Task instructions: In the listing below, repeat exactly every line from the first through the line containing "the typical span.", with nothing else.

Supplied data:
—————

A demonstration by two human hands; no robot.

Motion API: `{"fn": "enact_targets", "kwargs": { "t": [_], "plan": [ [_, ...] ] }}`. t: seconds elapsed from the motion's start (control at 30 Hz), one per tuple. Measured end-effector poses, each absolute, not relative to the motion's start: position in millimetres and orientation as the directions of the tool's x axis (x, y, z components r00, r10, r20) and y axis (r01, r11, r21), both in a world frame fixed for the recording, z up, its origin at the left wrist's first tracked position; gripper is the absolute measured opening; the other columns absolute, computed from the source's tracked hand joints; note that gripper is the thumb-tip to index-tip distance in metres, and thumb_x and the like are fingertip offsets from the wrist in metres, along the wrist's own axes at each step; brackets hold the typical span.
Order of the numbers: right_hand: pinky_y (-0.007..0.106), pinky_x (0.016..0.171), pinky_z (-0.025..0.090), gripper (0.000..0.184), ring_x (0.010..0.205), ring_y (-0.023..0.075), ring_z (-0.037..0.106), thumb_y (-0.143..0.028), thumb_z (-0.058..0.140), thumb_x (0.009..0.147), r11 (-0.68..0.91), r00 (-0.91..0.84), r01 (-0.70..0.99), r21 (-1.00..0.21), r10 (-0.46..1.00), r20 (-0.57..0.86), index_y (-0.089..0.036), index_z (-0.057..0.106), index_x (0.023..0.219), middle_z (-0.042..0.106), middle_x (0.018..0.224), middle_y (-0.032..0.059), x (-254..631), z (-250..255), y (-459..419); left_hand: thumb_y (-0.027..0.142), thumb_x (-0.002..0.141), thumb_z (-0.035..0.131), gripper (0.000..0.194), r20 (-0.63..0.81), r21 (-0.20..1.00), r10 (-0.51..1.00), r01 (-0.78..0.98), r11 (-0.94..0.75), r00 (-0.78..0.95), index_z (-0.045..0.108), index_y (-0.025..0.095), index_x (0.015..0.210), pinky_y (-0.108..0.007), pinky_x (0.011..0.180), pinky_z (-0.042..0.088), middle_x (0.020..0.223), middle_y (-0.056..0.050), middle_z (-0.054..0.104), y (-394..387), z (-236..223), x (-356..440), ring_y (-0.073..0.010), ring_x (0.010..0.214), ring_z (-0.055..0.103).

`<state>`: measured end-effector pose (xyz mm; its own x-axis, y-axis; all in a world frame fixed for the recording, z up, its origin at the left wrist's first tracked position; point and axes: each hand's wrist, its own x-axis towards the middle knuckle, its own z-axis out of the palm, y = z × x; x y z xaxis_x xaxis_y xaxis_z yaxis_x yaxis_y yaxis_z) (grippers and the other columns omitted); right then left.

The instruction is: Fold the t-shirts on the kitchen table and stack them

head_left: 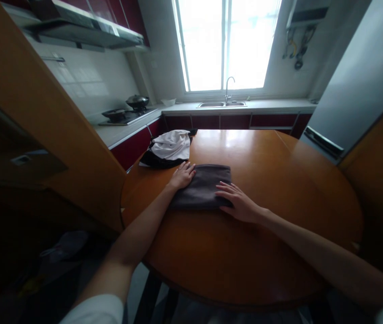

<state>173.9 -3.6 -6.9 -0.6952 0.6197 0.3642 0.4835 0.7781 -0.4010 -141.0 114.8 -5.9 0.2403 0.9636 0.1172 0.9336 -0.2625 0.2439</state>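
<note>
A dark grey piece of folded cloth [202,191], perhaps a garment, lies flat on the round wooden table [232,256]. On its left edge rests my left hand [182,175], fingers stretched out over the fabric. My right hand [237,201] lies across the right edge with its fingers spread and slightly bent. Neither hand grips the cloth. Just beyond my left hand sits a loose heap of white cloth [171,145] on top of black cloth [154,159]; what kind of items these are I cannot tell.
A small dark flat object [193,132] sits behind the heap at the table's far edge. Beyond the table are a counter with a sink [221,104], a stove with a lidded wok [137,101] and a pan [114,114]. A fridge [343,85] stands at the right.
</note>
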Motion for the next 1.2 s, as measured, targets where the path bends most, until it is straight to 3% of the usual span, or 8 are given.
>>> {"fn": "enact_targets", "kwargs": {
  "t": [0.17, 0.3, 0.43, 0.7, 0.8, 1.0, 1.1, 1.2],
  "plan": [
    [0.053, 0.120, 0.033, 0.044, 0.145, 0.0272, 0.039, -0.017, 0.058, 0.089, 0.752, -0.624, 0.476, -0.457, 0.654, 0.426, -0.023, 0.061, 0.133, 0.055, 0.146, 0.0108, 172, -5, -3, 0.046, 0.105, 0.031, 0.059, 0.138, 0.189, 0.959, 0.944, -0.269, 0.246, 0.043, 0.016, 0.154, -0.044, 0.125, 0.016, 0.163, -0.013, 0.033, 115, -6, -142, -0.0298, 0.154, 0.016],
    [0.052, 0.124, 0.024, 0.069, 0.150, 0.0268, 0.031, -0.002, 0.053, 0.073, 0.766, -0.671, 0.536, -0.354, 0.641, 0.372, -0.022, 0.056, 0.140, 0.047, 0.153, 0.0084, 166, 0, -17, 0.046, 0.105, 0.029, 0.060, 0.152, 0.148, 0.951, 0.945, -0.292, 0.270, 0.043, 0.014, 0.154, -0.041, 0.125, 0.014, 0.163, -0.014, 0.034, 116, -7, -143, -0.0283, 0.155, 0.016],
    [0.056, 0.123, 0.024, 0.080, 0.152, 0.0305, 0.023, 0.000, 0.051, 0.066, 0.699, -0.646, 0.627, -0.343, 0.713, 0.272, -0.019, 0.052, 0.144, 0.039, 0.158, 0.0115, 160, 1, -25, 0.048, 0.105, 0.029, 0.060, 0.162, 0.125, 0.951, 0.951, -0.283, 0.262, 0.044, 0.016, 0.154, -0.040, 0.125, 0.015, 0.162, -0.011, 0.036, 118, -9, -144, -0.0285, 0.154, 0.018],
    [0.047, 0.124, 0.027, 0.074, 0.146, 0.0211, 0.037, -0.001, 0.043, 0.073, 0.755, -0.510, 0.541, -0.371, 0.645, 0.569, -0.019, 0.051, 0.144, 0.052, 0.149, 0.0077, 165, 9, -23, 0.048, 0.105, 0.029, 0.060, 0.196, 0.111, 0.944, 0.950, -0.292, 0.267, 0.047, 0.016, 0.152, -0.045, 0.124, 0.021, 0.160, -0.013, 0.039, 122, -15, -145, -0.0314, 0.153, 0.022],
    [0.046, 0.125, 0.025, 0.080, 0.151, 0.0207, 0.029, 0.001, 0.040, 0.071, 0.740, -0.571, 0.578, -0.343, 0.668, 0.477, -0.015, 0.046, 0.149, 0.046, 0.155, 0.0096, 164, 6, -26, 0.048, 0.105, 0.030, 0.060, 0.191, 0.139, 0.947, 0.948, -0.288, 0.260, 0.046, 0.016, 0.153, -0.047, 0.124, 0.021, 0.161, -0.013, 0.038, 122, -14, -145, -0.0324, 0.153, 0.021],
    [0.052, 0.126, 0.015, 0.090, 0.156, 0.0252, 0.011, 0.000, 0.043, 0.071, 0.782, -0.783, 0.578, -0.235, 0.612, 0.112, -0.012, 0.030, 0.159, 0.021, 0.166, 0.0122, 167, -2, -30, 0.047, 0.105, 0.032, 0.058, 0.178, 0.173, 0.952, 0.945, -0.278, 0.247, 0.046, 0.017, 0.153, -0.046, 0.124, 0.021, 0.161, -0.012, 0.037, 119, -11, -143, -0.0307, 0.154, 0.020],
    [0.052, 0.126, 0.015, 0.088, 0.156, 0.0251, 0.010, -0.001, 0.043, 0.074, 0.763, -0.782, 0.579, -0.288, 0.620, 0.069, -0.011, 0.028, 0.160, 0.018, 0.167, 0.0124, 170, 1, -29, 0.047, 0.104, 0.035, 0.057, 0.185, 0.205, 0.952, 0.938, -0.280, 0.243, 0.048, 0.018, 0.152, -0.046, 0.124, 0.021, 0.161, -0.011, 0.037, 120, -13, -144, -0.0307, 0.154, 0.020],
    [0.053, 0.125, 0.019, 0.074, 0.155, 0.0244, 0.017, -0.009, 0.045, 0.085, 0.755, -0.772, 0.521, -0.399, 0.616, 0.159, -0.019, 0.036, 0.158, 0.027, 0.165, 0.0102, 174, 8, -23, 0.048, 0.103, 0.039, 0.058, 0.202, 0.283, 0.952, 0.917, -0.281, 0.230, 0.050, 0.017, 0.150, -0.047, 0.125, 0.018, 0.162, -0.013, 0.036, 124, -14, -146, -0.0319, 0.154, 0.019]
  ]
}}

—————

Reply to the exercise:
A demonstration by two human hands; no robot.

Motion API: `{"fn": "enact_targets", "kwargs": { "t": [_], "plan": [ [_, ...] ] }}`. t: seconds elapsed from the motion's start (control at 30 Hz), one per tuple. Measured end-effector poses, each absolute, not relative to the motion's start: position in millimetres and orientation as the directions of the tool's x axis (x, y, z components r00, r10, r20) and y axis (r01, r11, r21), both in a world frame fixed for the recording, z up, its origin at the left wrist's first tracked position; gripper is the absolute measured opening; the other columns absolute, computed from the source's tracked hand joints; note that gripper is the thumb-tip to index-tip distance in metres, and thumb_x and the like are fingertip offsets from the wrist in metres, along the wrist's own axes at each step; brackets hold the typical span.

What this exercise required has been given in full.